The little red pup quickly grew, and grew, and grew. In fact, I was beginning to think we had adopted a small horse instead of a dog! Rosie didn't waste any time settling into her new home. She rarely barked, preferring the more melodic tone of a howl, and she expressed her opinion loud and clear. She always had the last word to say about everything on any subject, especially when she didn't want to do something or move out of the chair she'd claimed.
She was as gentle as they come. We were finally able to reassure her when we left the house to go to work, that we would be back. I always wondered if she remembered being abandoned in that freezing ditch. Rosie never liked winters and shivered through the cold months.

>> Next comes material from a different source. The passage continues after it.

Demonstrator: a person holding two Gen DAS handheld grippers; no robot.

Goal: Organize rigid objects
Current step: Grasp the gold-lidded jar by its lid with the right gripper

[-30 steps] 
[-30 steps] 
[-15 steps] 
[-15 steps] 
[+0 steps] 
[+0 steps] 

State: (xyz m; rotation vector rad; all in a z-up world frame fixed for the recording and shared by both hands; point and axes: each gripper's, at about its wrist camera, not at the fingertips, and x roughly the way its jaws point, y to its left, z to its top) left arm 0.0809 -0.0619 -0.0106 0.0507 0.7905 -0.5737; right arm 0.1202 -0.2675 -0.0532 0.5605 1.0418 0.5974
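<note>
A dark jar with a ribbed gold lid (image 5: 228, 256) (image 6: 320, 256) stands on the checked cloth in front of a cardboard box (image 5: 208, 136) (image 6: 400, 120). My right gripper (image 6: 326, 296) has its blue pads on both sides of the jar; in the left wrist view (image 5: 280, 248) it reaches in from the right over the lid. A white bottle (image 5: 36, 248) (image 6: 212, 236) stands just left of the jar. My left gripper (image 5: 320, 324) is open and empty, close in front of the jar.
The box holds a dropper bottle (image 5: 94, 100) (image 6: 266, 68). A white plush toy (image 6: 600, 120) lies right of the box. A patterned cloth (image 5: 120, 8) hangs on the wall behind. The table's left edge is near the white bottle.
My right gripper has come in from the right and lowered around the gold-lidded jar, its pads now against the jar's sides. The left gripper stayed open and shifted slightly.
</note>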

About a year after we adopted Rosie, a friend of ours had been visiting a friend and her boyfriend. She watched as the guy yelled at, kicked and hit their dog before throwing it against the wall in a fit of rage. My friend angrily told them they didn't deserve to have a dog. Having no collar, she wrapped her shoelace around the dog's neck and left. No pets were allowed in her apartment and after telling us her story, we agreed to take the dog. She was around 9 months old with no name.
It didn't take us long to discover how loving and special she was, so we named her Angel. She was a beautiful black Border Collie mix with the kindest eyes I've ever seen. Angel loved herding my cats and she was good at it. The cats, however, weren't too fond of it. She loved playing catch with a ball or Frisbee and her favorite thing to do was head out to a nearby lake and retrieve tennis balls thrown into the water. Eager eyes waited for me to throw the ball and she'd watch it soar, timing her splash into the water at the same time the ball hit. She'd grab the ball, race back to drop it in my hand and then streak back to the lake as the ball sailed through the air. I loved taking her to the lake because I knew how much she enjoyed it.
Considering how badly Angel had been abused, we were surprised with how gentle she was with us and the other pets. One day when becoming overly excited during a baseball game, I noticed Angel cowering in the corner of the living room trying to make herself as small as she could. She was wide eyed and shaking like a leaf. Tears came to my eyes when I realized my yelling at an umpire had frightened her. I'll never forget that image because I realized she hadn't forgotten how loud voices affected her and in her mind she associated yelling with pain.
There's a special bond that develops with a pet who was abused or abandoned before they came to you. You want to hold them close and make sure nothing bad ever happens to them again. But you can't do that. The best thing you can do is give them stability by treating them like everyone else. That's all they ask of us. Dogs or cats don't worry about the past. They move on and that's what we have to do in order to help them. Time and love will heal most things, but the actions of cruel people are hard to forget. All living things feel pain and react to violence and negative emotions. I hope to never run across another dog who experienced what Angel did.